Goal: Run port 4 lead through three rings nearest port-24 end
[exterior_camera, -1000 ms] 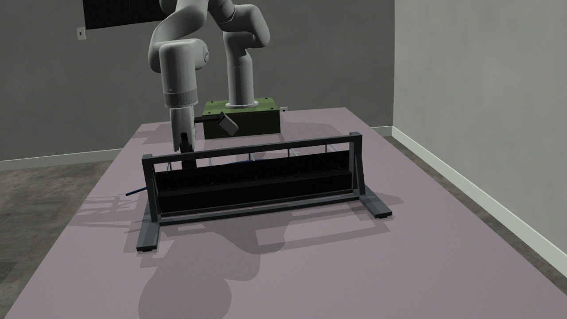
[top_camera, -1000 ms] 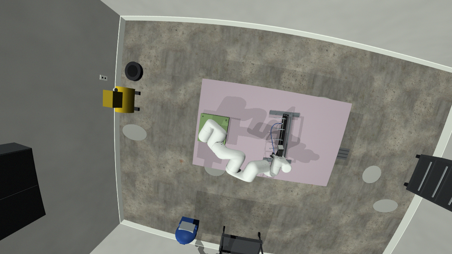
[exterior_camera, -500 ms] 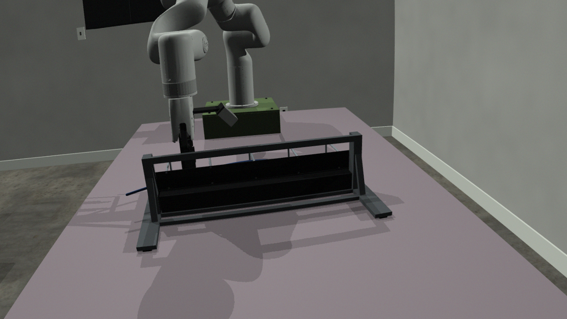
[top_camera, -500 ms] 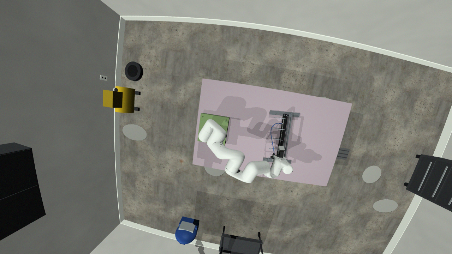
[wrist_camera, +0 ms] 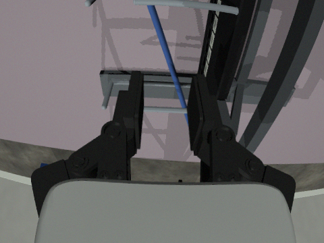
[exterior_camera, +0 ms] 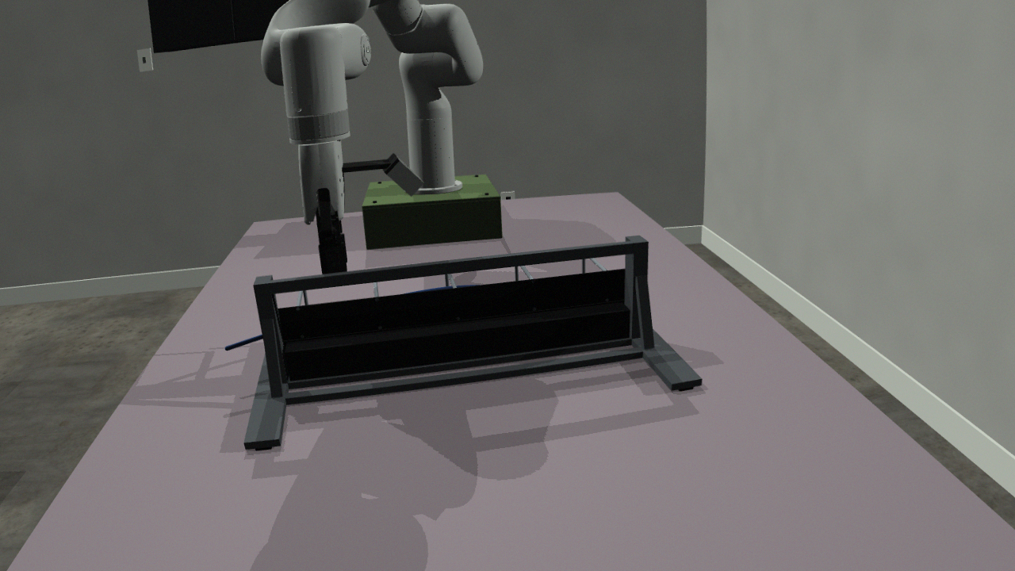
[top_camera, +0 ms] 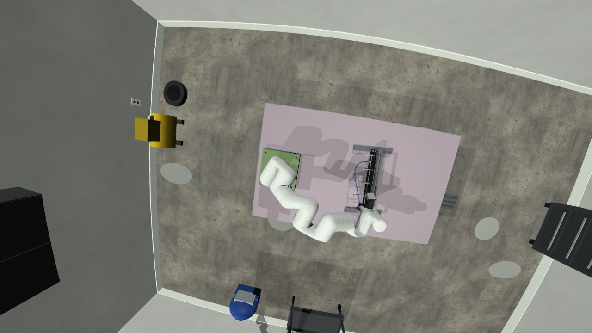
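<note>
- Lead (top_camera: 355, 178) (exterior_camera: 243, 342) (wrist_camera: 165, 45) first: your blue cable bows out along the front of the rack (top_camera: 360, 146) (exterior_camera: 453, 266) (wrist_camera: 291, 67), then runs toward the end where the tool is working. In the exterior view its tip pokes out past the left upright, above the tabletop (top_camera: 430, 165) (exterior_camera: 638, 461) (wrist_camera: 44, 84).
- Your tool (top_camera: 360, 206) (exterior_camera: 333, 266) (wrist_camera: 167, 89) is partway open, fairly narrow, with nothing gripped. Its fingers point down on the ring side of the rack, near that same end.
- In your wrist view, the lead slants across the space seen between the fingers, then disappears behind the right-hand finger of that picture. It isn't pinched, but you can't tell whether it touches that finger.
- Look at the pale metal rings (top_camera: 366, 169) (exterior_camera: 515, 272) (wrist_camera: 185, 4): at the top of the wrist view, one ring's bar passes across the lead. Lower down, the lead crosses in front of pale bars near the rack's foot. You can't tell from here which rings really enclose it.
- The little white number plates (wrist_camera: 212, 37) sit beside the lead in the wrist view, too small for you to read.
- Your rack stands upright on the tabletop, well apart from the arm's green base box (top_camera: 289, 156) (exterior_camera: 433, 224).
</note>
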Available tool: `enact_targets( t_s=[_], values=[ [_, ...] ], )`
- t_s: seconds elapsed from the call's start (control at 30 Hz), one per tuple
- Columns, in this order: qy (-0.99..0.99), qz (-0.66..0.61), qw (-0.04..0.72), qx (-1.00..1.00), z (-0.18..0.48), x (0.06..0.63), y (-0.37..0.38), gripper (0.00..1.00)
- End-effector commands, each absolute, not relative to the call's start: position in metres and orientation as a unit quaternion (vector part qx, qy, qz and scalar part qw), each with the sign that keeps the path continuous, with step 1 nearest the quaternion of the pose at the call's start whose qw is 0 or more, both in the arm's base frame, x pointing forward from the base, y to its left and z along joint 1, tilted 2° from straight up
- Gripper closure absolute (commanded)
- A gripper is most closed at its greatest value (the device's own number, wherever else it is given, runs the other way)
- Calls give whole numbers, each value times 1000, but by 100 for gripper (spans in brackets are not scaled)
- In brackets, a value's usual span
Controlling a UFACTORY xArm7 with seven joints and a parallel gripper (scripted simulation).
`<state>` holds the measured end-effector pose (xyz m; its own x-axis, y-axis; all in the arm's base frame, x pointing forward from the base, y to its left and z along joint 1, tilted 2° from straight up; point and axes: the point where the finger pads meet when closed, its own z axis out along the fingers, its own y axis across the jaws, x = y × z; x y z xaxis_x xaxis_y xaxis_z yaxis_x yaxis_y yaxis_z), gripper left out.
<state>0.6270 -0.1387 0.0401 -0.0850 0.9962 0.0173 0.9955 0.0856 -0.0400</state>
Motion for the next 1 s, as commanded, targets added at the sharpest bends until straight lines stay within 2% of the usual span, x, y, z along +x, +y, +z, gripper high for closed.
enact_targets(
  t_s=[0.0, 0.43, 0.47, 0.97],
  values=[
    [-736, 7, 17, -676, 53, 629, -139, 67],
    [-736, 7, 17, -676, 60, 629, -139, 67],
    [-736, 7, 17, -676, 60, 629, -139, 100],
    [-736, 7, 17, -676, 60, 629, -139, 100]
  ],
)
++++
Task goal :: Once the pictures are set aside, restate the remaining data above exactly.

Answer box ::
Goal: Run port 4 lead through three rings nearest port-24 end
[exterior_camera, -1000 ms] 
[top_camera, -1000 ms] 
[exterior_camera, -500 ms] 
[top_camera, -500 ms] 
[wrist_camera, +0 ms] 
[exterior_camera, +0 ms] 
[top_camera, +0 ms] 
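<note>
- Lead (top_camera: 355, 178) (exterior_camera: 243, 342) (wrist_camera: 165, 45) first: your blue cable bows out along the front of the rack (top_camera: 360, 146) (exterior_camera: 453, 266) (wrist_camera: 291, 67), then runs toward the end where the tool is working. In the exterior view its tip pokes out past the left upright, above the tabletop (top_camera: 430, 165) (exterior_camera: 638, 461) (wrist_camera: 44, 84).
- Your tool (top_camera: 360, 206) (exterior_camera: 333, 266) (wrist_camera: 167, 89) is partway open, fairly narrow, with nothing gripped. Its fingers point down on the ring side of the rack, near that same end.
- In your wrist view, the lead slants across the space seen between the fingers, then disappears behind the right-hand finger of that picture. It isn't pinched, but you can't tell whether it touches that finger.
- Look at the pale metal rings (top_camera: 366, 169) (exterior_camera: 515, 272) (wrist_camera: 185, 4): at the top of the wrist view, one ring's bar passes across the lead. Lower down, the lead crosses in front of pale bars near the rack's foot. You can't tell from here which rings really enclose it.
- The little white number plates (wrist_camera: 212, 37) sit beside the lead in the wrist view, too small for you to read.
- Your rack stands upright on the tabletop, well apart from the arm's green base box (top_camera: 289, 156) (exterior_camera: 433, 224).
</note>
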Available tool: `enact_targets( t_s=[_], values=[ [_, ...] ], )`
- t_s: seconds elapsed from the call's start (control at 30 Hz), one per tuple
- Columns, in this order: qy (-0.99..0.99), qz (-0.66..0.61), qw (-0.04..0.72), qx (-1.00..1.00), z (-0.18..0.48), x (0.06..0.63), y (-0.37..0.38), gripper (0.00..1.00)
- End-effector commands, each absolute, not relative to the call's start: position in metres and orientation as a unit quaternion (vector part qx, qy, qz and scalar part qw), each with the sign that keeps the path continuous, with step 1 nearest the quaternion of the pose at the call's start whose qw is 0 or more, both in the arm's base frame, x pointing forward from the base, y to its left and z along joint 1, tilted 2° from straight up
- Gripper closure absolute (commanded)
- A gripper is most closed at its greatest value (the device's own number, wherever else it is given, runs the other way)
- Calls give whole numbers, each value times 1000, but by 100 for gripper (spans in brackets are not scaled)
- In brackets, a value's usual span
Controlling a UFACTORY xArm7 with seven joints and a parallel gripper (scripted simulation).
`<state>` holds the measured end-effector pose (xyz m; its own x-axis, y-axis; all in the arm's base frame, x pointing forward from the base, y to its left and z along joint 1, tilted 2° from straight up; point and axes: the point where the finger pads meet when closed, its own z axis out along the fingers, its own y axis across the jaws, x = y × z; x y z xaxis_x xaxis_y xaxis_z yaxis_x yaxis_y yaxis_z), gripper left out.
<state>0.6270 -0.1387 0.0401 -0.0850 0.9962 0.0173 0.9955 0.0856 -0.0400</state>
Motion for the next 1 s, as commanded, targets added at the sharpest bends until straight lines stay within 2% of the usual span, x, y, z along +x, +y, +z, gripper high for closed.
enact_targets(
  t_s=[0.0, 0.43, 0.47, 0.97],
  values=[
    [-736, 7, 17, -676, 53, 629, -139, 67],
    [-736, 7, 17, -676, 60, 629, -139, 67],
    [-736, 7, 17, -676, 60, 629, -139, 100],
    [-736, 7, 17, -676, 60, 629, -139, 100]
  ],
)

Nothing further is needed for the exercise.